Section 2: Kirkintilloch - Falkirk
The road waves goodbye to Kirkintilloch, and begins to curve gently right to a more marked west-east alignment. At-grade T-junctions serve Twechar and Milton of Campsie, but soon the road makes another plunge into industrialization at Kilsyth. Houses line the streets once more and the traffic slows – there's no bypass-like route that was favourable back at Kirkintilloch. At this point, it is interesting to note that in this stretch (from Kirkintilloch to Haggs, one assumes avoiding urban centres) the A803 is the once-favoured Kelvin Valley route for the M80, to completely supersede the A80 through Cumbernauld.
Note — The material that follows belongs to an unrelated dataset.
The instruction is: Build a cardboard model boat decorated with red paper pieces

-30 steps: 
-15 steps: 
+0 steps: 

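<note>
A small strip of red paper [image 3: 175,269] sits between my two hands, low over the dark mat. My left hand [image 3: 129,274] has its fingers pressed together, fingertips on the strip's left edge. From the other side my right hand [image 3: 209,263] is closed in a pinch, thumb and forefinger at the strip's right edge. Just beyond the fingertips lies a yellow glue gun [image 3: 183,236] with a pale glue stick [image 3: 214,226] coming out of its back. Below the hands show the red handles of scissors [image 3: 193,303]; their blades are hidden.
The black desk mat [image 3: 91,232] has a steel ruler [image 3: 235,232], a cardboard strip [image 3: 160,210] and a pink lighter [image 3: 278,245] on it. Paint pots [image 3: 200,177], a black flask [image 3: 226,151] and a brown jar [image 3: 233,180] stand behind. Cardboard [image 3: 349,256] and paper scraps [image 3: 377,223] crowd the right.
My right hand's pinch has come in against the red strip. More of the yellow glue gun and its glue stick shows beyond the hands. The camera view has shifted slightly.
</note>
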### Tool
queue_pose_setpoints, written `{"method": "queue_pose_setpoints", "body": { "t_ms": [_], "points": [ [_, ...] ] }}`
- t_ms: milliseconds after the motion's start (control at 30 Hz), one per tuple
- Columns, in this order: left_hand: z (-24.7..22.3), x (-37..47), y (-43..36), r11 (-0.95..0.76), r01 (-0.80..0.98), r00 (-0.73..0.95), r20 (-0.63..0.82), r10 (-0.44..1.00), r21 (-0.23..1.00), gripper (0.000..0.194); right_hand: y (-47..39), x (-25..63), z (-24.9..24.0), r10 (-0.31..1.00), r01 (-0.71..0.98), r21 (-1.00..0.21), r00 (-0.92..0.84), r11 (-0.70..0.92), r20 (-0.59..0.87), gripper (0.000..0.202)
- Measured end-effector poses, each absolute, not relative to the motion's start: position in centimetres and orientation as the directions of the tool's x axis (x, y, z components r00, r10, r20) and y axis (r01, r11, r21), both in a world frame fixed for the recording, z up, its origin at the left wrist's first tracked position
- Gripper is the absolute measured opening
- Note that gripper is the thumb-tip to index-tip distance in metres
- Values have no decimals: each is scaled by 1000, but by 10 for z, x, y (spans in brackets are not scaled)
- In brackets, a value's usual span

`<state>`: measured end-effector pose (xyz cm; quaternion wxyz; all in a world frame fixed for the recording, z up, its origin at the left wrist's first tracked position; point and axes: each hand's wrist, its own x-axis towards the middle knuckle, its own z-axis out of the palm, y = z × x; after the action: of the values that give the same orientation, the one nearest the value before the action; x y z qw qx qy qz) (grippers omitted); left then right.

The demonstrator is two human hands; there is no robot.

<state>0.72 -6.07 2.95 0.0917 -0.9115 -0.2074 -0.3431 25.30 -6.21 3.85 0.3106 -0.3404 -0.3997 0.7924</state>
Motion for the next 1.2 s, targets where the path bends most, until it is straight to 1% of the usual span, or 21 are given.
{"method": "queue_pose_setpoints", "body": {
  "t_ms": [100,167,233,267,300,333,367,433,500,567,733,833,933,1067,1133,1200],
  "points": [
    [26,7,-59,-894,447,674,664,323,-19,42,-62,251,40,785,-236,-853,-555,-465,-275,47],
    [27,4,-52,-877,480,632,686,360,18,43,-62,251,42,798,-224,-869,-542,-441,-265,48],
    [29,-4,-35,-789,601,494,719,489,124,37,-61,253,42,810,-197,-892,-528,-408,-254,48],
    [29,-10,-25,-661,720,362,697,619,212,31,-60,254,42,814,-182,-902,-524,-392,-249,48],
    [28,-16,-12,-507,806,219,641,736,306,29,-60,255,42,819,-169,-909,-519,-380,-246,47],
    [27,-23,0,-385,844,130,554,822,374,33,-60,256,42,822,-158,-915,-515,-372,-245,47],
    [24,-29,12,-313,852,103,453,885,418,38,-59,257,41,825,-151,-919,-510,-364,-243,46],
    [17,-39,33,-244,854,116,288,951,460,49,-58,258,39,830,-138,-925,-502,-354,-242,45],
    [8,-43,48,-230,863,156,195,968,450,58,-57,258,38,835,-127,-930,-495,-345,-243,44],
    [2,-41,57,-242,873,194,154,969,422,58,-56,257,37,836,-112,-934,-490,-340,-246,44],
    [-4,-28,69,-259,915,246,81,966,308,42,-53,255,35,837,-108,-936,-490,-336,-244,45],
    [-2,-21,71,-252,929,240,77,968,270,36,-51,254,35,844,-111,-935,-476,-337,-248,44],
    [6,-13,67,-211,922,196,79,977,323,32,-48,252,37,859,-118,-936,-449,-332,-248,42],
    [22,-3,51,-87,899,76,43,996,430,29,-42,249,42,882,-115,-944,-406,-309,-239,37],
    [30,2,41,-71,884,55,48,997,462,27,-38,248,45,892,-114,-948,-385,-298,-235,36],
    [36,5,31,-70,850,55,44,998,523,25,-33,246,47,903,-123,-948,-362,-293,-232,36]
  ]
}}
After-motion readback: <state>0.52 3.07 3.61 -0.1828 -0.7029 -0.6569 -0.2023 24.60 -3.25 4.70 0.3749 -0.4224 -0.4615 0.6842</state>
The Kelvin is still followed closely as we cross into Falkirk council area to duel with M80 Junction 7 at Haggs. Two spurs carry sliproad traffic to and from the A803 through route. The A803 goes forth parallel to the motorway, something of a poor cousin or emergency diversion. Like back in Glasgow, civilisation never quite gets out of the way as Parkfoot, Denny and Bonnybridge line the streets with residences. Now, the M80 pans north and the road needs something new to follow, as if it were incapable of determining its own path. It chooses the Forth and Clyde Canal, arcing into view along with a splattering of green.
Enter the A9 Falkirk Bypass, and things get altogether more confusing. The road gets swallowed up as the poor partner in a multiplex with its big brother, before that road turns off to bypass the town and the A803 makes a mad dash for central Falkirk. Looping around the old central streets, briefly split in a one-way system, the road offers countless important junctions for services, the A904 to Grangemouth's mammoth BP site, and B-road connections for southern radials. Like a man clinging on to a cliff by his fingernails, again the concept of urban sprawl holds on to the side of the A803, through an amalgamated mini-metropolis of Westquarter, Redding and Polmont. The A9 again swings close to look in on its sibling, and indeed the two once occupied each other's lines here.
Section 3: Falkirk - Champany
The next task for the A803 will be M9 Junction 4. At the motorway, west-east traffic is forced the long way around the elongated roundabout, having to go over the M9 twice. Once back on track, it is bound for Linlithgow, another busy settlement. There is a pair of staggered connections here for the A706 serving places as distant as Bo'ness and Livingston. Linlithgow Loch gives a fairly unique sight, hemmed in between the town and the motorway, on the road's approach to Junction 3. The A803 meets this one alone, a half-diamond facing Edinburgh. But laments, the brave A803, having at last worked its way out of zone after endless efforts in Falkirk and Polmont, having fought through thick and thin in the valleys, finally gives up on the A904 after another hundred yards or so.
Originally, the A803 ran from the old A8 (now A89) in Glasgow to end on the A9 in Camelon on the edge of Falkirk (including a multiplex with the A80 through Parkfoot). When the A9 was downgraded, it took over its entire route through Falkirk to Linlithgow and was then extended via the "new" M9 to end on the A904. This eastern section was originally the western half of the B903, as the former A9 continues along the present B9080.